AIM OF THE EXERCISE –
Return the listing exactly, please; no pictures.
--------------------------------
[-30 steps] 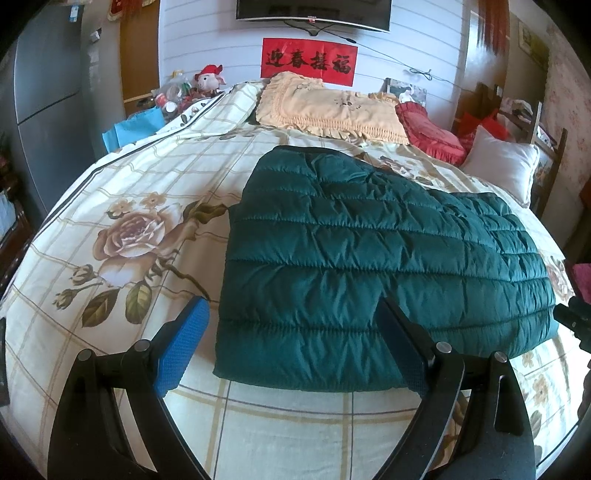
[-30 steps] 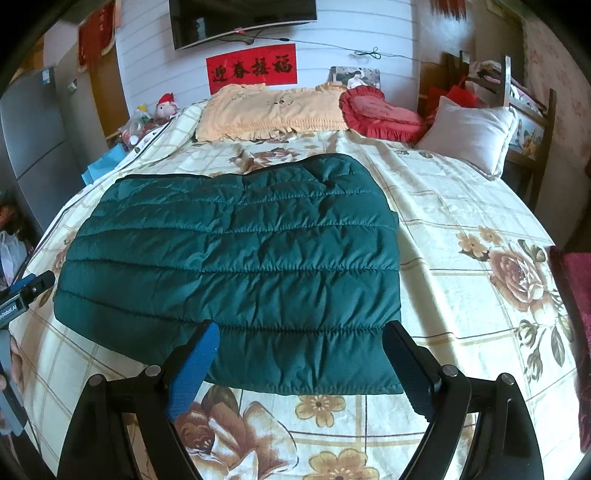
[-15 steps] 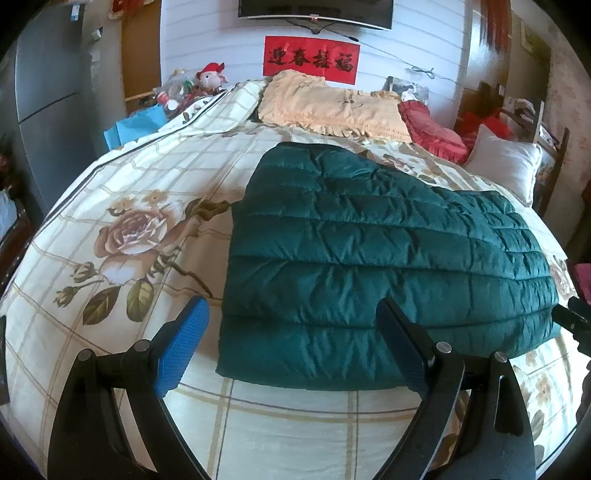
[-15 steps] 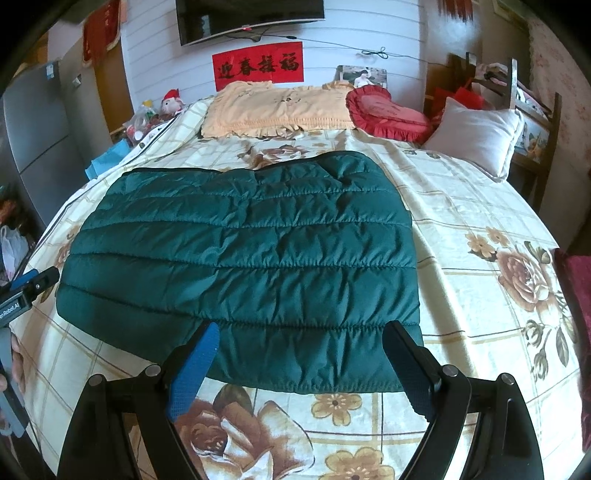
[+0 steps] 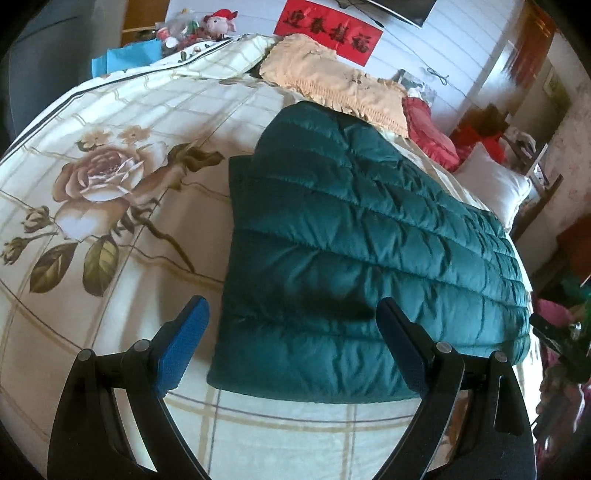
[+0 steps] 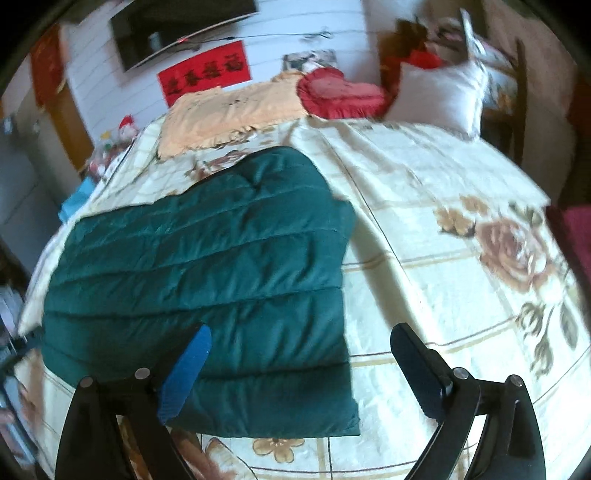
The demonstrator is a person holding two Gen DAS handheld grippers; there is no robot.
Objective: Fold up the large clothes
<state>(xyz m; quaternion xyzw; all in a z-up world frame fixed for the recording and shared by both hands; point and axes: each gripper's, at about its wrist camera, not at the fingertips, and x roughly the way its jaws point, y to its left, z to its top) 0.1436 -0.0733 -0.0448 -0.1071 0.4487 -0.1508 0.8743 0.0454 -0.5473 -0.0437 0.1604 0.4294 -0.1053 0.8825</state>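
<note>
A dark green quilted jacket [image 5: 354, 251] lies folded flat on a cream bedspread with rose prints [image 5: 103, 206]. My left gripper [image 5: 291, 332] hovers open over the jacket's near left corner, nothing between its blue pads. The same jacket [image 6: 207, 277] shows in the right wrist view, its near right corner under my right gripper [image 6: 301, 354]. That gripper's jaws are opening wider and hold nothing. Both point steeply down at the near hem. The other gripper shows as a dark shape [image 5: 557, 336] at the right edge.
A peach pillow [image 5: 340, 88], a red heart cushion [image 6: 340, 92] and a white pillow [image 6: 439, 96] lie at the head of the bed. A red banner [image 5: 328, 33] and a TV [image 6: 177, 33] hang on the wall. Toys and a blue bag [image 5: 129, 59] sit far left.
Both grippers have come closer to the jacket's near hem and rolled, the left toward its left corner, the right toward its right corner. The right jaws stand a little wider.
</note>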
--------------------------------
WRITTEN SOLUTION –
[-30 steps] 
[-30 steps] 
[-15 steps] 
[-15 steps] 
[+0 steps] 
[+0 steps] 
The demonstrator is a person holding two Gen DAS handheld grippers; there is no robot.
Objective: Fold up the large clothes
<state>(xyz m; quaternion xyzw; all in a z-up world frame fixed for the recording and shared by both hands; point and axes: each gripper's, at about its wrist camera, not at the fingertips, and x roughly the way its jaws point, y to its left, z to its top) 0.1436 -0.0733 -0.0448 -0.1071 0.4487 -0.1508 0.8743 0.0454 -0.5473 -0.0437 0.1604 0.4294 -0.1053 0.8825</state>
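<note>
A dark green quilted jacket [image 5: 354, 251] lies folded flat on a cream bedspread with rose prints [image 5: 103, 206]. My left gripper [image 5: 291, 332] hovers open over the jacket's near left corner, nothing between its blue pads. The same jacket [image 6: 207, 277] shows in the right wrist view, its near right corner under my right gripper [image 6: 301, 354]. That gripper's jaws are opening wider and hold nothing. Both point steeply down at the near hem. The other gripper shows as a dark shape [image 5: 557, 336] at the right edge.
A peach pillow [image 5: 340, 88], a red heart cushion [image 6: 340, 92] and a white pillow [image 6: 439, 96] lie at the head of the bed. A red banner [image 5: 328, 33] and a TV [image 6: 177, 33] hang on the wall. Toys and a blue bag [image 5: 129, 59] sit far left.
Both grippers have come closer to the jacket's near hem and rolled, the left toward its left corner, the right toward its right corner. The right jaws stand a little wider.
</note>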

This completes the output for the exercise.